Tally up the lines below containing the string "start", then write the number alone.

COLLECTED DATA:
----

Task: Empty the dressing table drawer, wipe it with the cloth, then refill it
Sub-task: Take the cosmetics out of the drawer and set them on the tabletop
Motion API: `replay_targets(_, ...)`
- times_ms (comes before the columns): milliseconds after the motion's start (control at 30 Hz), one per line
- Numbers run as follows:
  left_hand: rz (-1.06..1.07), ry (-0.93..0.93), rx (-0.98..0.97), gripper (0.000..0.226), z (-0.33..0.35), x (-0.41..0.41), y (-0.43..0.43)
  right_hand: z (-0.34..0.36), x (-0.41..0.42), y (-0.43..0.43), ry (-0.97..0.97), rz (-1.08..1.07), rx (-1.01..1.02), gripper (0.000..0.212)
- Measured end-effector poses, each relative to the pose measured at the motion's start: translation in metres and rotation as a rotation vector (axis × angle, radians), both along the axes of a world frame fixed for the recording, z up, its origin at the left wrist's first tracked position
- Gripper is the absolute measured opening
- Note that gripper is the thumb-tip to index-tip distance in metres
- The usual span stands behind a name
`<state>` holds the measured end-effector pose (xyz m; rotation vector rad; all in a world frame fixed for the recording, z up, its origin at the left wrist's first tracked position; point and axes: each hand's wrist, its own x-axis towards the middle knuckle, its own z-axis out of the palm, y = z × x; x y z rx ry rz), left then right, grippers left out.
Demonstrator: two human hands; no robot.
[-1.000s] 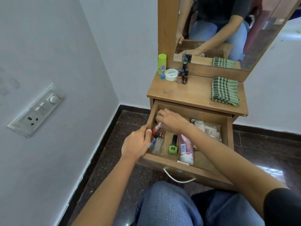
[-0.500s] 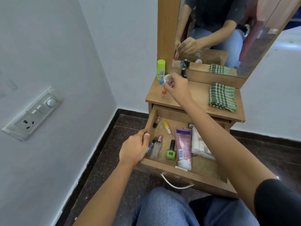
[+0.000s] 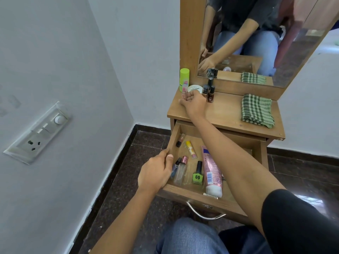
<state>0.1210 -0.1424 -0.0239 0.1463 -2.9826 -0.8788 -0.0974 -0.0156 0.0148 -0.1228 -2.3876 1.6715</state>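
Drawer (image 3: pixel 171 142): open, partly emptied. Right hand (image 3: pixel 193 101): on tabletop (image 3: pixel 225 114) beside white jar (image 3: pixel 194 88); small red-tipped tube carried up half second ago now hidden, grip curled, contents cannot tell. Left hand (image 3: pixel 156 173): clamped on drawer's left wall. Remaining inside: pink tube (image 3: pixel 211 171), green polish (image 3: pixel 197 176), clear bottle (image 3: pixel 180 170), yellow stick (image 3: pixel 190 149). Cloth (image 3: pixel 256 110): folded, untouched, tabletop right. Emptying continues; wiping pending.

We record: dressing table (image 3: pixel 229 114) in matt wood-grain finish; drawer (image 3: pixel 185 194) likewise, with polished metal handle (image 3: pixel 205 215); checked woven cloth (image 3: pixel 256 110); glossy pink plastic tube (image 3: pixel 211 173); clear glass bottle (image 3: pixel 180 171); glossy dark stone floor (image 3: pixel 146 143).
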Motion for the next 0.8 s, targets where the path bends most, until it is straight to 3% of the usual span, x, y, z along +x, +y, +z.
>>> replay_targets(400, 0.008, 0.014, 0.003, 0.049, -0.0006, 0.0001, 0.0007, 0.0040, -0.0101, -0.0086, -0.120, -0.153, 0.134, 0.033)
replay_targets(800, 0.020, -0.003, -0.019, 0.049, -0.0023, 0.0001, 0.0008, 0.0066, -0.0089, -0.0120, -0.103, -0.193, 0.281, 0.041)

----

THE COMPLETED TASK:
2